Deux ans à encaisser des humiliations de la part de la direction.
« Tu te prends pour Proust ??? », pour une note de deux pages avec images.
« Heureusement que tu n'es expert en rien. »
« Tu n'es qu'un ventre. »
« Barre-toi ! »
J'ai été convoqué pour me faire hurler dessus parce que je me tenais mal sur ma chaise. Ancienne enseignante, la dirigeante se comporte comme si nous étions des étudiants un peu benêts.
Le gâchis. XPDeep vend "l'esprit startup", l'innovation, l'IA de confiance. En réalité, c'est l'anti-startup : aucune autonomie, aucune confiance, aucun droit à l'initiative. Des développeurs, data scientists et ingénieurs compétents (certains avec des doctorats) sont réduits à exécuter des spécifications approximatives, avec très peu de marge pour les questionner. On aurait pu faire un très beau projet ensemble. À la place, du potentiel humain gaspillé.
Direction déconnectée. Le CEO, non technique, a décidé un jour de "vibe coder" le site vitrine tout seul et de le mettre en production sans prévenir personne, même pas sa co-dirigeante. Résultat : bugs graphiques évidents, images générées par IA sans queue ni tête, version mobile inutilisable. La réponse : « Les gens n'utilisent pas leur téléphone pour aller sur des sites web » en 2025.
Contrôle paranoïaque. Les équipes sont cloisonnées. Le "cœur" technique est secret, même en interne. J'ai vu des collègues se faire réprimander parce que j'avais prononcé le mot "gradient" devant eux... dans une boîte de deep learning. Un jour, je prends un verre d'eau avec un collègue : réprimande, parce qu'il n'avait pas à me parler d'un sujet que j'allais traiter le lendemain. Tous les mails doivent inclure la direction en copie, quel que soit le sujet. Obligation de mettre la caméra en visio, appels matinaux fréquents lors des quelques rares autorisations à télétravailler.
Micromanagement constant. Record personnel : 15 appels Teams dans la même journée pour des micro-tâches toutes "prioritaires". Chaque tâche est urgente, jusqu'à ce qu'elle soit remplacée par une autre. Les specs se contredisent souvent: on me demande de supprimer une fonctionnalité, puis de la remettre une semaine plus tard.
Aucune autonomie tolérée. On m'a imposé un protocole pour "éviter de perdre du temps à se justifier" : je n'avais le droit que de demander des "clarifications", pas vraiment de proposer une amélioration. Toute initiative est mal vue. Par contre, vos idées réapparaissent quelques mois plus tard : « J'ai eu une idée… »
Dénigrement organisé. Les dirigeants font un briefing aux nouveaux pour descendre les employés en place. Me concernant : "fouineur", "pas fiable", "ne lui parlez pas". On m'avait d'ailleurs conseillé à mon arrivée de ne pas parler à telle collègue parce qu'elle s'entendait bien avec telle autre...
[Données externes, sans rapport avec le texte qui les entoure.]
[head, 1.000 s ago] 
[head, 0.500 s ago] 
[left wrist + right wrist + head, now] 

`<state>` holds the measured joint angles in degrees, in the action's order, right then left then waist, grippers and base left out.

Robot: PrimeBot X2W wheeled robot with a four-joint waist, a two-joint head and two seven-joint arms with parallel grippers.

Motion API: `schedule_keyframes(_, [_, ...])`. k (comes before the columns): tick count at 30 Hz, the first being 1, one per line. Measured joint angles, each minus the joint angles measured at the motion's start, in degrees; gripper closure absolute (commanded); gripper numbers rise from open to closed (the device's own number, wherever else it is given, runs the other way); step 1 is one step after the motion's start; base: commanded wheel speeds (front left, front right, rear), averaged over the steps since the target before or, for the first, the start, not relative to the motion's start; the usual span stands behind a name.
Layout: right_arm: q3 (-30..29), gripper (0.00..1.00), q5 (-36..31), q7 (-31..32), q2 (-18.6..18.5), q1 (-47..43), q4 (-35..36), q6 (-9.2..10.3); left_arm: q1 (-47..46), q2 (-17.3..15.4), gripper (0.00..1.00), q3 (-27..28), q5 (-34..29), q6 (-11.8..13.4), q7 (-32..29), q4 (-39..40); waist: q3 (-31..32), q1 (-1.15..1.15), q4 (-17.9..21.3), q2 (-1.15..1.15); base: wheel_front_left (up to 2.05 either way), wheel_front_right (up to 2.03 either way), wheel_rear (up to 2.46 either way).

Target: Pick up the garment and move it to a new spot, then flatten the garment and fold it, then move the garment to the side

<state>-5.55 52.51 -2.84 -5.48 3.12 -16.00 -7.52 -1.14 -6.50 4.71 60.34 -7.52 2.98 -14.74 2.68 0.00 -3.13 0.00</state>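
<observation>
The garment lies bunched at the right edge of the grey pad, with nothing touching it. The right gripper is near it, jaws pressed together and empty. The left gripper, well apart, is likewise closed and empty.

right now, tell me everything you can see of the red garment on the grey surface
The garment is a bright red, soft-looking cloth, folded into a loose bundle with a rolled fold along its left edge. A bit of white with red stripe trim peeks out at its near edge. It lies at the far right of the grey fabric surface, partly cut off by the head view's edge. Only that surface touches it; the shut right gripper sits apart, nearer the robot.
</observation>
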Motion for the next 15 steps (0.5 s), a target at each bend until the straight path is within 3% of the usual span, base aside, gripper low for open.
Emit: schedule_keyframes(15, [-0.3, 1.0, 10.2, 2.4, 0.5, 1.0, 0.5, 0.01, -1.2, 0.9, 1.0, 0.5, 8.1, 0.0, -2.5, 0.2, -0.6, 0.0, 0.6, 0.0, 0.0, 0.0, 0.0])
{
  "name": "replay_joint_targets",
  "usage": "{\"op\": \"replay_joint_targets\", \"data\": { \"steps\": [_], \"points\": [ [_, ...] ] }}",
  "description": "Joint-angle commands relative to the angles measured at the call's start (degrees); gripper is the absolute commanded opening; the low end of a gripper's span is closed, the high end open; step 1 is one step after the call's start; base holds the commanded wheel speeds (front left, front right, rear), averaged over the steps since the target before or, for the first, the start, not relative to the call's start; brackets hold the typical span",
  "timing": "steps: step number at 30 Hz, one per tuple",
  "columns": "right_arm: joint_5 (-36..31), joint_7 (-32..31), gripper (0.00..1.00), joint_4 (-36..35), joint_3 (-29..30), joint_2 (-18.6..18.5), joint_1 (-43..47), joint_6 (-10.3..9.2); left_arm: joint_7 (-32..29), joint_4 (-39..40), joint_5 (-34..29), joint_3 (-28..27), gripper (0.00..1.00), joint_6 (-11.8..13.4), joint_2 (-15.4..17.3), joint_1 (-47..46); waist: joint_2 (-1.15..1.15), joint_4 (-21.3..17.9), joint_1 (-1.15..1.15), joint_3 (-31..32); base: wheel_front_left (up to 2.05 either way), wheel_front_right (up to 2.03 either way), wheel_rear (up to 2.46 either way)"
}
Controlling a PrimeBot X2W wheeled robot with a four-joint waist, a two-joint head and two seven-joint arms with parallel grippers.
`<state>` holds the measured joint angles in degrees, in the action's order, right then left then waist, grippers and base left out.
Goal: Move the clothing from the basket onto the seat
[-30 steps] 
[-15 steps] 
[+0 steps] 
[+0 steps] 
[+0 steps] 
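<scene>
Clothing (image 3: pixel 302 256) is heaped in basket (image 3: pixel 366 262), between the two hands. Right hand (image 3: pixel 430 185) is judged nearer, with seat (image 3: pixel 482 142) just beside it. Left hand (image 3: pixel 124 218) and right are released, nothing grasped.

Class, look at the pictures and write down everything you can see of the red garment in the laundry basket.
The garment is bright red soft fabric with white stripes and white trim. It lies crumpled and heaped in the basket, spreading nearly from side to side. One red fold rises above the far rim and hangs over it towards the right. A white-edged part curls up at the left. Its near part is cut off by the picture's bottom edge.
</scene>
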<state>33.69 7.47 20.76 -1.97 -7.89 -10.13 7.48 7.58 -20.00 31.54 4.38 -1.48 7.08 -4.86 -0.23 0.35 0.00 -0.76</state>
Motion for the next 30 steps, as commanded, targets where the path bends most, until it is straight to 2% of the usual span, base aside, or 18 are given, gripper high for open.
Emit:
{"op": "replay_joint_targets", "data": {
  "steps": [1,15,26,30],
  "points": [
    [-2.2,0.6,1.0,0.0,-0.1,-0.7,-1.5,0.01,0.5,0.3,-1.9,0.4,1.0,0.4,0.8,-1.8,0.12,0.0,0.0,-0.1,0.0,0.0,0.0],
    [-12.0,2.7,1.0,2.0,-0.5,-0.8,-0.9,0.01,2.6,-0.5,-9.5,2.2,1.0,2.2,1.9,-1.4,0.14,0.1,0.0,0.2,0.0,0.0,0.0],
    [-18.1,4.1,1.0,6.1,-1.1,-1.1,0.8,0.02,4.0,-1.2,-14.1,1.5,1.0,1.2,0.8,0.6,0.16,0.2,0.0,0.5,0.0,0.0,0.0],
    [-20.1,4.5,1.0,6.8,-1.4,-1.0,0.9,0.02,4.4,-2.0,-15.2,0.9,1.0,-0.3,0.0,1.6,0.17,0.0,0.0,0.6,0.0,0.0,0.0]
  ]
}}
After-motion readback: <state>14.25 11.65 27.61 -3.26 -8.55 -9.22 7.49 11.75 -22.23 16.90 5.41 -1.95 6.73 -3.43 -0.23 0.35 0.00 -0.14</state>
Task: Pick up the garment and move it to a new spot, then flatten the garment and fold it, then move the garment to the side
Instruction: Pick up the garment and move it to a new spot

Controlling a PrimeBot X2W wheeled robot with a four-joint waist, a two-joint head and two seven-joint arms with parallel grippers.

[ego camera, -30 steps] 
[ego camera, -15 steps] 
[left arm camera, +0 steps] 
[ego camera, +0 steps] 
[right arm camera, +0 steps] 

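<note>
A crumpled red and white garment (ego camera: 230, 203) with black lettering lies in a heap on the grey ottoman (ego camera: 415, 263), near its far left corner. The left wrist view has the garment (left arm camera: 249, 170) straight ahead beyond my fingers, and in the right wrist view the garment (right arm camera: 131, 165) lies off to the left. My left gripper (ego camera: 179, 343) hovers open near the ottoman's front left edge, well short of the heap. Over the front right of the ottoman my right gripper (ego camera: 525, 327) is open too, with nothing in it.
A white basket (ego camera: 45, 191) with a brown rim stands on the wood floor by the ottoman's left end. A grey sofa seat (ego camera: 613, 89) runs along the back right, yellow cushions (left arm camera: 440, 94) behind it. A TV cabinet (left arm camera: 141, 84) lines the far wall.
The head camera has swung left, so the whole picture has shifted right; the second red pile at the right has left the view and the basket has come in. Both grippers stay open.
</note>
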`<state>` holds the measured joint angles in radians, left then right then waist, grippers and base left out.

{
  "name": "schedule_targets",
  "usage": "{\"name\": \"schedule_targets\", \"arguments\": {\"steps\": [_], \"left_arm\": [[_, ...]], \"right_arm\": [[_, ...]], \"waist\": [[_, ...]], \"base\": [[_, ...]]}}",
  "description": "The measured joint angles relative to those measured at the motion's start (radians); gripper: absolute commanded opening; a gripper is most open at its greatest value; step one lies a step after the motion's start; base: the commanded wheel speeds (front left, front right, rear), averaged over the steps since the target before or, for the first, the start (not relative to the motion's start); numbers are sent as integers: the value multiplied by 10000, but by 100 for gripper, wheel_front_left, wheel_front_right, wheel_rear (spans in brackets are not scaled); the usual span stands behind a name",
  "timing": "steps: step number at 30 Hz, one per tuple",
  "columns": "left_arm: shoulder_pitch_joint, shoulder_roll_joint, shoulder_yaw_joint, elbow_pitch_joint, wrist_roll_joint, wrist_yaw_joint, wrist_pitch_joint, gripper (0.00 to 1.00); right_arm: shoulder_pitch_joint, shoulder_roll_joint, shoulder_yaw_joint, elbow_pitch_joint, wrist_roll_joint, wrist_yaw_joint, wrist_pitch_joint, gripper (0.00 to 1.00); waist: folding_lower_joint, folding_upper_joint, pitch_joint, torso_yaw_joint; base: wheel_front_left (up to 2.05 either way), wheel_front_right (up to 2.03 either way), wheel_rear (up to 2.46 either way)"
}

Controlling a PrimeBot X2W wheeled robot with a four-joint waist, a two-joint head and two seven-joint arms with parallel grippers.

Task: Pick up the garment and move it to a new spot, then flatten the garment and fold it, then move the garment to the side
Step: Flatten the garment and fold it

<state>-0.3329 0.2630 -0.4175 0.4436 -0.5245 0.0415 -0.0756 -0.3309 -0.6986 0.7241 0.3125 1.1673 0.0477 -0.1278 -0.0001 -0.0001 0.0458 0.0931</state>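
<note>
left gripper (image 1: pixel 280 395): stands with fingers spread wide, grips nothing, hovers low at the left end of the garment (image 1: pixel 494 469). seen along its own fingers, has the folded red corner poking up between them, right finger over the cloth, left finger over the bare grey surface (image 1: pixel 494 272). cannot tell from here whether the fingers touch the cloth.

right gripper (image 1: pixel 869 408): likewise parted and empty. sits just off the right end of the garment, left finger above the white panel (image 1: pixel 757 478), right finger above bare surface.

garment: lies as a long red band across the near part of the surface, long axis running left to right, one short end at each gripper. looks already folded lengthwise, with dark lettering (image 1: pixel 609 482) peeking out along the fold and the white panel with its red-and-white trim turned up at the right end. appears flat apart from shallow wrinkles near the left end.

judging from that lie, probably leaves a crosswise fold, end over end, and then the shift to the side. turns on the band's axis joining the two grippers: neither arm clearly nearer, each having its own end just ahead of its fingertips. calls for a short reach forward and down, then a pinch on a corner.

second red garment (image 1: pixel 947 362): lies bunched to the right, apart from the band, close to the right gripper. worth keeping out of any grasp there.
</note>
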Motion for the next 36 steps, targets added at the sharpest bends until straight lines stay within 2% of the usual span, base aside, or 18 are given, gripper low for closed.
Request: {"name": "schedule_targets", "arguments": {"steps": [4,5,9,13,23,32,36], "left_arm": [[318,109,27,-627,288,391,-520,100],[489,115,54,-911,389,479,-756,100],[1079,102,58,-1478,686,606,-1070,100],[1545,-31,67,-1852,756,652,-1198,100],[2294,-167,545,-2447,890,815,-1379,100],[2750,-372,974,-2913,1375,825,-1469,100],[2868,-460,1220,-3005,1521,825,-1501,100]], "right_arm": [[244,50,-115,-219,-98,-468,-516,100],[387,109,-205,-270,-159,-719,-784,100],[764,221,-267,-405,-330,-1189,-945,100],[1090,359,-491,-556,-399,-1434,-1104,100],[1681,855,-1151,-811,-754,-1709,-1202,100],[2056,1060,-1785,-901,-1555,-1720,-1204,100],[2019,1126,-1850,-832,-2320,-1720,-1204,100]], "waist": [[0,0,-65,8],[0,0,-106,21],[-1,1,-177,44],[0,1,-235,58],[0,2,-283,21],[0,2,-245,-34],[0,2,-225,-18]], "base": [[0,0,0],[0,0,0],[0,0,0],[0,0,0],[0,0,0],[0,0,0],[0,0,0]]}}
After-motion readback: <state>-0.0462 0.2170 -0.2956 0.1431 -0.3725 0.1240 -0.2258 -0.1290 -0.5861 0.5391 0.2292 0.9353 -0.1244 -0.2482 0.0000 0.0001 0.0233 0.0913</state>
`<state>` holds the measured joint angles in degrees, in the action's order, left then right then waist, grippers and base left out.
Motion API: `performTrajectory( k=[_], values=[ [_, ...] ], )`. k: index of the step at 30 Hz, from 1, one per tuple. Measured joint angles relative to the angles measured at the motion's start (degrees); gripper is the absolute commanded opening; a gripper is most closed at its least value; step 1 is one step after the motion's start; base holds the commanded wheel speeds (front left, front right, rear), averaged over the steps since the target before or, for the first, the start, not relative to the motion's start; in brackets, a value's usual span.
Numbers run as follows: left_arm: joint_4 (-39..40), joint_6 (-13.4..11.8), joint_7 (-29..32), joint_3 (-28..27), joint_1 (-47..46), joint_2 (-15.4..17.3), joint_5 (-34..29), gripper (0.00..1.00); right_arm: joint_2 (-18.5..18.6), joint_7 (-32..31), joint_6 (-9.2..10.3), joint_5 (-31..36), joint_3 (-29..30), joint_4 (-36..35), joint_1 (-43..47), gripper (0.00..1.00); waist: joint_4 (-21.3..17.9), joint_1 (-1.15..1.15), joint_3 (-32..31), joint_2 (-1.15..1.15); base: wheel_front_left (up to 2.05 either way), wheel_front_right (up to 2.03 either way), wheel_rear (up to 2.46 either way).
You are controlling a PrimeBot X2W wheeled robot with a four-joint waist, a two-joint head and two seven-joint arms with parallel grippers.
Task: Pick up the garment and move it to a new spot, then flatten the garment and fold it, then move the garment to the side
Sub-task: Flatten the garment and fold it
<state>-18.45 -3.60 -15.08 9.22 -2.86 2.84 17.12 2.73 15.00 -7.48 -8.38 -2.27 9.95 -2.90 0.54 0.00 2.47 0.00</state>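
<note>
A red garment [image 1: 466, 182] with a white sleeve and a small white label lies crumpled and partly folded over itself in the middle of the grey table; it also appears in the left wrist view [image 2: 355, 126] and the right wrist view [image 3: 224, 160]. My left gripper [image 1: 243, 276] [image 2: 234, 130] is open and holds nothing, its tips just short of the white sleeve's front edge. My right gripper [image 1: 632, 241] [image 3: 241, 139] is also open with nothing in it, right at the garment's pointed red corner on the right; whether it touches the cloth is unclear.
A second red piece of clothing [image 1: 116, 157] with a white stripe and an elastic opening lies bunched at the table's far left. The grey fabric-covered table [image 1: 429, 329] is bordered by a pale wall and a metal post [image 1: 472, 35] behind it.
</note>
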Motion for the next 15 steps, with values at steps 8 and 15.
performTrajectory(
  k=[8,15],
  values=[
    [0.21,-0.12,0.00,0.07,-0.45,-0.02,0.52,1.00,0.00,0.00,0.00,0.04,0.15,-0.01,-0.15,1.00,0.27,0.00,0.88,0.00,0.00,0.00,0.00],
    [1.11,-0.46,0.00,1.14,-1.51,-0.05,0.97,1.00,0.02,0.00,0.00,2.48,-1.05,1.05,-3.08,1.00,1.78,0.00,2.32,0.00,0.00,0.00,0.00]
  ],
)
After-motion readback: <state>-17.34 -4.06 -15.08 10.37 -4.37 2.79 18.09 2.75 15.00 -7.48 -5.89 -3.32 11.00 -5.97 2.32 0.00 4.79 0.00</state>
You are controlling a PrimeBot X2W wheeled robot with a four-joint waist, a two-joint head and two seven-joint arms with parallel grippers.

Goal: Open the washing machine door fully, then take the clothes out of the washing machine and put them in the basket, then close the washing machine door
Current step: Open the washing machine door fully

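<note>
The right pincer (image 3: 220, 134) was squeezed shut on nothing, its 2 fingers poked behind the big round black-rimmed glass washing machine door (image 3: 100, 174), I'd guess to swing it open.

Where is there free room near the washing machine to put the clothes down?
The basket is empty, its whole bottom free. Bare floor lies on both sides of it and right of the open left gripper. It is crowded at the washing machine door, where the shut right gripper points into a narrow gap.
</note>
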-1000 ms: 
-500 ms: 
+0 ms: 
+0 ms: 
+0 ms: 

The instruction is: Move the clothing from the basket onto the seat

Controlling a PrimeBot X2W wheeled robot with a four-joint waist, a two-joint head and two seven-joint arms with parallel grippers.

Comportements limites. Des remarques questionnables sur le genre, l'origine ethnique et la religion commentent souvent les phases de recrutement. J'ai entendu des commentaires sur des candidates au motif qu'elles risquaient de vouloir des enfants, des remarques sur le fait de ne plus vouloir de femmes en général, notamment voilées, ou des stéréotypes raciaux formulés comme des compliments.
Promesses jamais tenues. Les BSPCE ? Promis depuis le début, jamais vus. Le télétravail ? « Après la levée de fonds. » Deux ans qu'on attend.
Salaires et mutuelle. Retards de paiement récurrents (de plus de 15 jours parfois). On a découvert un jour que la mutuelle n'était plus payée, sans bien sûr en être informés. La direction a tendance à ghoster les employés.
Gaslighting. Quand on remonte ces problèmes ? On est "trop fragile", "hypersensible", et récemment "pas normal".
CEO absent. Il passe une fois tous les deux mois, ne dit pas toujours bonjour. Good cop / bad cop avec la co-dirigeante. Les plaintes remontent, rien ne bouge.
Conseils à la direction
Faites confiance aux gens que vous embauchez. Arrêtez de recruter en cachant la réalité (dernier collègue embauché alors qu'on était en retard de paiement !). Arrêtez de traiter vos employés comme des étudiants.
Résultat : la boule au ventre chaque matin. Je ne souhaite cette expérience à personne.